Exercise aim - The expected output is each line below containing "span", copied in full.

━━━━━━━━━━━━━━━━━━━━━━━━━━━━━━

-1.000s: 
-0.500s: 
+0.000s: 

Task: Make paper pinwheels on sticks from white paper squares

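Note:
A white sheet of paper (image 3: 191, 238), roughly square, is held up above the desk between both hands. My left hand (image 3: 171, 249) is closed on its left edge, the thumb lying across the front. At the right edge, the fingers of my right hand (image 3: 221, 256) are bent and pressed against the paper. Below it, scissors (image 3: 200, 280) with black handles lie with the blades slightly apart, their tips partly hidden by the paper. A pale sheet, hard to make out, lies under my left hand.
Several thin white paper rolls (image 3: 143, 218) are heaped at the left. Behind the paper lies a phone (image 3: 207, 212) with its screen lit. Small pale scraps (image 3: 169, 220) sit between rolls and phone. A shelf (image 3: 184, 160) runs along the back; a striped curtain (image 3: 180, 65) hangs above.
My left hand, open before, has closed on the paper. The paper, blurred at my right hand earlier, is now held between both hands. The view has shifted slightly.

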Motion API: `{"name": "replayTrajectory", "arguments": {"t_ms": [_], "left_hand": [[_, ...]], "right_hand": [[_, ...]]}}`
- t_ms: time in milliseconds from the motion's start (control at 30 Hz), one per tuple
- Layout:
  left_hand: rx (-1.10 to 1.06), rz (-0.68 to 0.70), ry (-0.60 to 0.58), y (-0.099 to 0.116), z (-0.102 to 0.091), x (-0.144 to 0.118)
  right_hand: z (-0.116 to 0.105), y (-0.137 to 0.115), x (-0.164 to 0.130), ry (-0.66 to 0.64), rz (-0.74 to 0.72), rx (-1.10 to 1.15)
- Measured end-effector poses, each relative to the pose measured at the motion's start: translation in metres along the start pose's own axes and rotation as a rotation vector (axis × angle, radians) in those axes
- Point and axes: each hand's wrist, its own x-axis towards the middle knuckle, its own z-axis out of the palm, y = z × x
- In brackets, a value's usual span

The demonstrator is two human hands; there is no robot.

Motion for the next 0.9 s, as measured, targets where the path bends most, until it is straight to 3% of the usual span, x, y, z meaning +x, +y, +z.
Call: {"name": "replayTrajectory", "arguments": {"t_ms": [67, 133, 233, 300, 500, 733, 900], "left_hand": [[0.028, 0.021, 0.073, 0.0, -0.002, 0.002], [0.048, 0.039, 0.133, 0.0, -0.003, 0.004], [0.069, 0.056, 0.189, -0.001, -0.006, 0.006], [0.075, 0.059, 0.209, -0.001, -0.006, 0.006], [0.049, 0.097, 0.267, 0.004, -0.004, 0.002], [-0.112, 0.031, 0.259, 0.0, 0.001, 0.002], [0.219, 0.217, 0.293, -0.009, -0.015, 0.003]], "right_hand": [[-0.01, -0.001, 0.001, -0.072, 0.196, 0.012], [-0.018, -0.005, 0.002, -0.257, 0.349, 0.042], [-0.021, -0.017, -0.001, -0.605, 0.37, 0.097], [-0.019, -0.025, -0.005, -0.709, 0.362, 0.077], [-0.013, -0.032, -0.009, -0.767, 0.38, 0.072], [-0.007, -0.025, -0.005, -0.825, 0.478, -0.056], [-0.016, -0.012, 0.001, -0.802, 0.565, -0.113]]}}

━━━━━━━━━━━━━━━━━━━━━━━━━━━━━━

Worked solution -
- In brackets, a value's usual span
Motion for the next 0.9 s, as measured, targets where the path bends most, until it is straight to 3% of the usual span, x, y, z meaning +x, +y, +z.

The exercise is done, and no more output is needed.